> **Work to complete**: Copy out the full set of records. Keep every word the same.

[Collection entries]
-----
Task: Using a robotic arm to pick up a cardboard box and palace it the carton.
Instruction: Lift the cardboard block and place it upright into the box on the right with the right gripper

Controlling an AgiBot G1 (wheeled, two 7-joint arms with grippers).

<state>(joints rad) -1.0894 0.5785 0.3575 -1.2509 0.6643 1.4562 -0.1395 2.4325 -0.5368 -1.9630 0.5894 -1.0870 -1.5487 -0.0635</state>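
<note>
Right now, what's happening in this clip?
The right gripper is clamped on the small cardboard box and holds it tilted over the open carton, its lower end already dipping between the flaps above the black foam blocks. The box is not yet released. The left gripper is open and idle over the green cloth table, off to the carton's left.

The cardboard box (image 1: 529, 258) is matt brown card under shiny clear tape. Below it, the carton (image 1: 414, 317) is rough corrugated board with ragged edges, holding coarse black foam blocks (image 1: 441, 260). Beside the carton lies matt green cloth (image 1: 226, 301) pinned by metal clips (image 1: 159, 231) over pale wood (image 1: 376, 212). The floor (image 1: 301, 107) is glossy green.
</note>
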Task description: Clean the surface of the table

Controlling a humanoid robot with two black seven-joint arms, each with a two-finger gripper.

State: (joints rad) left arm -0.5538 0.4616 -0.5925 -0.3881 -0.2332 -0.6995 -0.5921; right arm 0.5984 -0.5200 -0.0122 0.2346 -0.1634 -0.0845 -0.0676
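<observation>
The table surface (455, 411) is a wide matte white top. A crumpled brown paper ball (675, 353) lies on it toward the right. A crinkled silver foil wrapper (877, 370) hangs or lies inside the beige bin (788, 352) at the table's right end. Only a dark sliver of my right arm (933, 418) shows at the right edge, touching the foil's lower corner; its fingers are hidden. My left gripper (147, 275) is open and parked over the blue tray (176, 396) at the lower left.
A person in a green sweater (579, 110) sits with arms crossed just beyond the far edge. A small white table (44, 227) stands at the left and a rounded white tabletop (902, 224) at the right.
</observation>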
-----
> **Exercise response**:
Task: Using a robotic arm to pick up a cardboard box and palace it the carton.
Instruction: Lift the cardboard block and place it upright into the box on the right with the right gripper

Controlling an AgiBot G1 (wheeled, two 7-joint arms with grippers).

<state>(joints rad) -1.0894 0.5785 0.3575 -1.2509 0.6643 1.4562 -0.1395 2.4325 -0.5368 -1.9630 0.5894 -1.0870 -1.5487 -0.0635</state>
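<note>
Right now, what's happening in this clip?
The right gripper is clamped on the small cardboard box and holds it tilted over the open carton, its lower end already dipping between the flaps above the black foam blocks. The box is not yet released. The left gripper is open and idle over the green cloth table, off to the carton's left.

The cardboard box (image 1: 529, 258) is matt brown card under shiny clear tape. Below it, the carton (image 1: 414, 317) is rough corrugated board with ragged edges, holding coarse black foam blocks (image 1: 441, 260). Beside the carton lies matt green cloth (image 1: 226, 301) pinned by metal clips (image 1: 159, 231) over pale wood (image 1: 376, 212). The floor (image 1: 301, 107) is glossy green.
</note>
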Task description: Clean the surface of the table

Controlling a humanoid robot with two black seven-joint arms, each with a two-finger gripper.

State: (joints rad) left arm -0.5538 0.4616 -0.5925 -0.3881 -0.2332 -0.6995 -0.5921; right arm 0.5984 -0.5200 -0.0122 0.2346 -0.1634 -0.0845 -0.0676
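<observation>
The table surface (455, 411) is a wide matte white top. A crumpled brown paper ball (675, 353) lies on it toward the right. A crinkled silver foil wrapper (877, 370) hangs or lies inside the beige bin (788, 352) at the table's right end. Only a dark sliver of my right arm (933, 418) shows at the right edge, touching the foil's lower corner; its fingers are hidden. My left gripper (147, 275) is open and parked over the blue tray (176, 396) at the lower left.
A person in a green sweater (579, 110) sits with arms crossed just beyond the far edge. A small white table (44, 227) stands at the left and a rounded white tabletop (902, 224) at the right.
</observation>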

Nothing more will be written for this answer.